Goal of the exercise ▸ One range is to be output from the listing below, exactly as written: the line with "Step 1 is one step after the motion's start" to the line with "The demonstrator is", both kept.

+++ Data section +++

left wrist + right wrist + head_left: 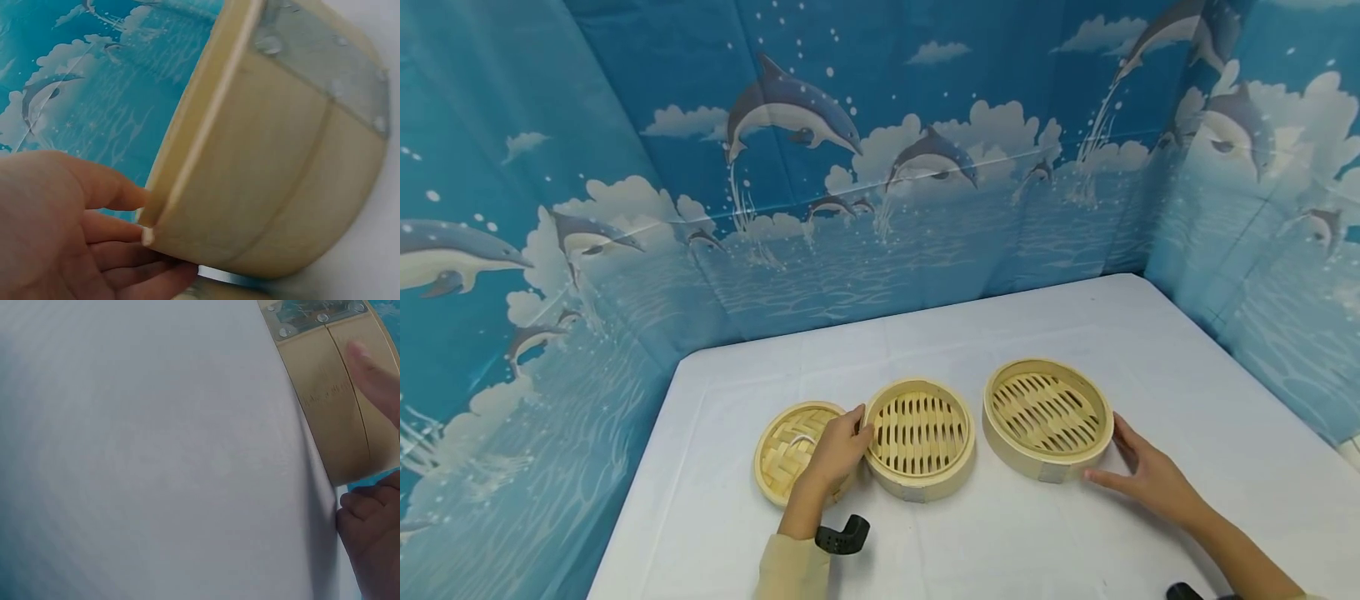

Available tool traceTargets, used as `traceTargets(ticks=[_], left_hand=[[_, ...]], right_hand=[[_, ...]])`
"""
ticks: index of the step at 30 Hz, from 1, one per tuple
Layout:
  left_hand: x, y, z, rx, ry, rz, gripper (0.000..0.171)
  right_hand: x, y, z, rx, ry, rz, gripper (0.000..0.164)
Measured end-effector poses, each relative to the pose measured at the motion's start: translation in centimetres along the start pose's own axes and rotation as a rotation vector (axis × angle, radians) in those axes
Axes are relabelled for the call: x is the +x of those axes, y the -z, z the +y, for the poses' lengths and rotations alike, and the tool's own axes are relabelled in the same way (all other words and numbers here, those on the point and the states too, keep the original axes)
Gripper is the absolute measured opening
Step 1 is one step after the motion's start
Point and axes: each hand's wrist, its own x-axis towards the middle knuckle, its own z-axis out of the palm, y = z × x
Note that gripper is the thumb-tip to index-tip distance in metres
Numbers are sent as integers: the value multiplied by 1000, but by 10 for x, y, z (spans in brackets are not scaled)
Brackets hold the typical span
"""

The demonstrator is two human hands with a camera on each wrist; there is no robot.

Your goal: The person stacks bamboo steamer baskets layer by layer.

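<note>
Two round bamboo steamer baskets stand upright on the table, slatted bottoms showing. My left hand (838,446) is at the left rim of the middle steamer basket (917,485). In the left wrist view, its thumb and fingers pinch the rim and lower wall of that basket (250,156). A woven bamboo lid (782,458) lies left of it, partly hidden under my left hand and wrist. At the lower right side of the right steamer basket (1011,446), my right hand (1153,483) has its thumb and fingers spread, thumb along the wall in the right wrist view.
A white cloth covers the table (970,558). Behind and at both sides hangs a blue curtain (925,250) printed with dolphins. A gap of cloth separates the two baskets, while the lid lies close against the middle one.
</note>
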Motion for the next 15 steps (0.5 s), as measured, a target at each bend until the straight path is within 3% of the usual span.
traceTargets(ticks=[5,9,15], left_hand=[[14,14,6,84,-57,-109,22],[25,20,8,160,-76,-185,18],[33,14,6,295,-54,-163,20]], right_hand=[[6,0,-1,32,40,5,101],[7,0,1,35,53,8,101],[4,-2,3,14,47,20,101]])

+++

Answer to the exercise ▸
Step 1 is one step after the motion's start
Point and axes: each hand's wrist, its own x-axis towards the middle knuckle, its own z-axis out of the palm, y = z × x
Note that gripper is the thumb-tip to index-tip distance in metres
Numbers are sent as integers: the value multiplied by 1000, but by 10 for x, y, z (spans in brackets are not scaled)
Brackets hold the typical span
"""

The demonstrator is two human hands with a camera on each wrist; there is no robot.

Nothing further remains for this exercise.